* ACTIVITY *
Lift out each line of the data that holds "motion".

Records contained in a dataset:
########################################
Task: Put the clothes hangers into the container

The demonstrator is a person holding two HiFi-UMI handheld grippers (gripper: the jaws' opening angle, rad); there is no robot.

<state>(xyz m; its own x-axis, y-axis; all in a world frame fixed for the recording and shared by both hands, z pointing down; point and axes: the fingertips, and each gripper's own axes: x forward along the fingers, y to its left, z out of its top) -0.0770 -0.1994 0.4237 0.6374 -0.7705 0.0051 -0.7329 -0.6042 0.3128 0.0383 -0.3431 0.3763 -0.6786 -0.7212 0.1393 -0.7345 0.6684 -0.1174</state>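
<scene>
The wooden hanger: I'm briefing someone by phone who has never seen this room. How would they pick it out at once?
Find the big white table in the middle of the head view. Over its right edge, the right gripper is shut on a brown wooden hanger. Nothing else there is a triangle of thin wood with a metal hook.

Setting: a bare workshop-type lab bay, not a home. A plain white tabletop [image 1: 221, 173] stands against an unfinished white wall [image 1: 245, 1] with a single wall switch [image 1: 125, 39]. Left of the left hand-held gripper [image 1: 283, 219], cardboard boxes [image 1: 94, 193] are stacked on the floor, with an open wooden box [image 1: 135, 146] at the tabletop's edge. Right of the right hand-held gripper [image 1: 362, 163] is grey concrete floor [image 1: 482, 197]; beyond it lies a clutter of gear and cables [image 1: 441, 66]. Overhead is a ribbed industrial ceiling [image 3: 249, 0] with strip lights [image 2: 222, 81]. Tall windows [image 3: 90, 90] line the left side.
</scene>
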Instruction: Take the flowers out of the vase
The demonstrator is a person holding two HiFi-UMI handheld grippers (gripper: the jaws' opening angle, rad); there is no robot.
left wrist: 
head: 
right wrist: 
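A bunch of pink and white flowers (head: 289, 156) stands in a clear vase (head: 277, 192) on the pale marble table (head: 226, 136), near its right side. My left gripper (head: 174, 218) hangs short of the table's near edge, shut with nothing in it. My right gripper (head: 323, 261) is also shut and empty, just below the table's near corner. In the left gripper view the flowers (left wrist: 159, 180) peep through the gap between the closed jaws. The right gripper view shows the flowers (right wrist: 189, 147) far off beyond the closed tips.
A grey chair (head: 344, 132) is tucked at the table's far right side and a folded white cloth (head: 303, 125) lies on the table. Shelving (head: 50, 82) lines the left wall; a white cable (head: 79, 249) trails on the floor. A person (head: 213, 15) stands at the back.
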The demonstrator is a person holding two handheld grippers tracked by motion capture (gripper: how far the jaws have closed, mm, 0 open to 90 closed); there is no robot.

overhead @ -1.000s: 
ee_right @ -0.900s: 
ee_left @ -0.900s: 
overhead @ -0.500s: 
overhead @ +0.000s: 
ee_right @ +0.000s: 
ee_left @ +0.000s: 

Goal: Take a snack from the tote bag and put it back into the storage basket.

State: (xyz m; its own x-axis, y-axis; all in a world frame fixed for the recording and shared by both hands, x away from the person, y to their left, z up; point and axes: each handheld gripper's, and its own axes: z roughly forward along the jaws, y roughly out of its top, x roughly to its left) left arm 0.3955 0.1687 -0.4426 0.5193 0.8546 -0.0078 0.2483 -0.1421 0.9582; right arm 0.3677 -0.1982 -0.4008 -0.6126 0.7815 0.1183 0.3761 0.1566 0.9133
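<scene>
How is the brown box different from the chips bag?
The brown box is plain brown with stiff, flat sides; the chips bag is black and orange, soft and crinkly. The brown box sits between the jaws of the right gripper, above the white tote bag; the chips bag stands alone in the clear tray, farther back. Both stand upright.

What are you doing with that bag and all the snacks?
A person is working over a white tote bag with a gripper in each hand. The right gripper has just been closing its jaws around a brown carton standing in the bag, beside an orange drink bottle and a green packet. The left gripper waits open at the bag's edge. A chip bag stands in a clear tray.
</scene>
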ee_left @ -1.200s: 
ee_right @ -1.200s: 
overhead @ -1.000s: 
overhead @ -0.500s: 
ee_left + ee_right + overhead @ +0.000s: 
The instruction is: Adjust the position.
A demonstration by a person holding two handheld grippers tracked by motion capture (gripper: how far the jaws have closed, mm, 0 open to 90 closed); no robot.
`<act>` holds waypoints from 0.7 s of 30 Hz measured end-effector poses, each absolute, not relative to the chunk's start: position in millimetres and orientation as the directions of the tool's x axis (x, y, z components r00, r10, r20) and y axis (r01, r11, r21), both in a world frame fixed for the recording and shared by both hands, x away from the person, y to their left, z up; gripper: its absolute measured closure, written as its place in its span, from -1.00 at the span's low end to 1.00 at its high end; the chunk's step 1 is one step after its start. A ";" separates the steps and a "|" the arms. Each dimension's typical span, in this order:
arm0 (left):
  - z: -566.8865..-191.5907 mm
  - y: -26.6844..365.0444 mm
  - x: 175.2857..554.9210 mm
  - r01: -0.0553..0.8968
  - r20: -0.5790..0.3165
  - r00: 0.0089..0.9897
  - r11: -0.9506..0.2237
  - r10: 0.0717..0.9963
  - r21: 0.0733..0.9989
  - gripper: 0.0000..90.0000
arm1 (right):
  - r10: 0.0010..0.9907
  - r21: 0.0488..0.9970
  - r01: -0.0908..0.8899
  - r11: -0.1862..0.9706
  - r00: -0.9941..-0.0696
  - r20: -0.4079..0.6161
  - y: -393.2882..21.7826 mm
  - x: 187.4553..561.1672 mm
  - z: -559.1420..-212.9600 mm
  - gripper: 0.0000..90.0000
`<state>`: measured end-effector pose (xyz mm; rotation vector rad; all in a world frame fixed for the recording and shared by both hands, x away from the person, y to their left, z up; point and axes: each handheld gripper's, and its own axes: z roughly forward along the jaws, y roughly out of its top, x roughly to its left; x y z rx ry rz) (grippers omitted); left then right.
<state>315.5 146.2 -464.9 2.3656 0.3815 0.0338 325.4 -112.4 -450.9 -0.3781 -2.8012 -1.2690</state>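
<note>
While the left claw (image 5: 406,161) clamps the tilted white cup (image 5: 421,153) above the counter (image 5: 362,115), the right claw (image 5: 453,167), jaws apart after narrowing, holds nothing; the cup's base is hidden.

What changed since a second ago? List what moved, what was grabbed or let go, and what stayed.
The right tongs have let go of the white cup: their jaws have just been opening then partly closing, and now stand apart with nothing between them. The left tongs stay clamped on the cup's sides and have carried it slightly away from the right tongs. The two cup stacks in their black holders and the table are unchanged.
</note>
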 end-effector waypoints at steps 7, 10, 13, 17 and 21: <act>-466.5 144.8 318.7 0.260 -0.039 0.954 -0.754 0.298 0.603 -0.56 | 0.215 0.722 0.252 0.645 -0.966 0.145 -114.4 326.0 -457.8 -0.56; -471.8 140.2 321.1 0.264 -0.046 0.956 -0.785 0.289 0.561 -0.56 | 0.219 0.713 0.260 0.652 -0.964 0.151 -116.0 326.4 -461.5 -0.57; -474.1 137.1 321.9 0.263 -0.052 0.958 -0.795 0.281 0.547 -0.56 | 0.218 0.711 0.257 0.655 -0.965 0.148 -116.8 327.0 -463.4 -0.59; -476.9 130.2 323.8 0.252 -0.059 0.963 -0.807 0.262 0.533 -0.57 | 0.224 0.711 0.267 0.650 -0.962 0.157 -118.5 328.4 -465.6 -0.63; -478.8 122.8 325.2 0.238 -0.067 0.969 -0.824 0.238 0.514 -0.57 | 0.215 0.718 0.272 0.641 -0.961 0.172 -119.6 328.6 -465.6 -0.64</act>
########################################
* FINISHED TASK *
The demonstrator is a person holding two handheld grippers tracked by motion capture (gripper: how far the jaws have closed, mm, 0 open to 90 closed); there is no robot.
A demonstration by a person holding two handheld grippers tracked by motion capture (gripper: how far the jaws have closed, mm, 0 open to 90 closed); no robot.

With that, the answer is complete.